Back

Prises de position - Prese di posizione - Toma de posición - Statements - Prohlášení - Заявления


 

United States

Minnesota : On the “General” Strike That Wasn’t

 

 

One of the most powerful weapons the bourgeoisie uses against the proletariat is its ability to distort the terms of the real class struggle and impose a completely sugarcoated version of it. In this way, the major milestones in the development of bourgeois rule are presented as victories of the proletariat. Democracy is portrayed not as the system the bourgeoisie needs to guarantee its commercial, industrial, and other interests, but as a “right won” by the proletariat. World War II is presented as an epic struggle for “anti-fascist” freedom, rather than the massacre of proletarians for purely imperialist ends, as it actually was. And so, at every level — from inter-imperialist conflicts to the everyday manifestations of exploitation and oppression — the reality of the proletarian class’s very existence is presented, time and again, as corrupted by the destructive force of the bourgeois and petty-bourgeois classes.

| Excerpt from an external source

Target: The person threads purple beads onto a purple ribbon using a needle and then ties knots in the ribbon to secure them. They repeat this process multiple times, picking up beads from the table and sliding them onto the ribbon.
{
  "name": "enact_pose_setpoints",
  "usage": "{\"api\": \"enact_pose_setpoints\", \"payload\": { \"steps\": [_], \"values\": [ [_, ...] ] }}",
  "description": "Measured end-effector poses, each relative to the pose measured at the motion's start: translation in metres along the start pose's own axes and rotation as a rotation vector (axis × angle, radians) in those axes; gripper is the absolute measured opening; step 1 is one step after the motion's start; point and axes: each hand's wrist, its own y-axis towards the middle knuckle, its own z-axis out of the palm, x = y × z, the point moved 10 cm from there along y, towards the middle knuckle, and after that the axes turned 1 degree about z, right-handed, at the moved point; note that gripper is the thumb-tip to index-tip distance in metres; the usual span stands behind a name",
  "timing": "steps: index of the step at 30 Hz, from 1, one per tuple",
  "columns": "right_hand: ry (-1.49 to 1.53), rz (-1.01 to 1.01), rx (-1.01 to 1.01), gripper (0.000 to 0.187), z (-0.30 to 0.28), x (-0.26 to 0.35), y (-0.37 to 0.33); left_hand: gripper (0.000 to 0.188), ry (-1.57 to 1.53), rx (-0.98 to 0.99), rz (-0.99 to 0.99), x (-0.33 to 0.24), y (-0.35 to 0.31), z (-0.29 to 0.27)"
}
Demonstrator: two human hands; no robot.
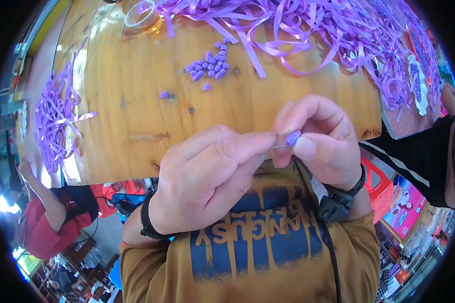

Very often, it is the very currents that claim to be “class-based,” “proletarian,” and even “communist” that propagate this alienated view of reality. This has happened, for example, with the mobilizations against ICE and the U.S. government’s racist deportation policies, in which so many supposedly “Marxist” groups saw the beginning of a large-scale class struggle where what actually existed was the petty bourgeoisie’s tight control over the proletariat through the imposition of its own means and methods of struggle.

We take the example of the Revolutionary Communist International (formerly the International Marxist Tendency), specifically its U.S. section, the Revolutionary Communists of America (RCA), because it serves to illustrate this type of distortion we are discussing: they attempt to pass off an example of mobilization—important and large, yes, but of a popular and interclassist nature, as a milestone in the proletarian struggle. In doing so, they hinder the true development of the class struggle, which requires, above all, clarity and rigor.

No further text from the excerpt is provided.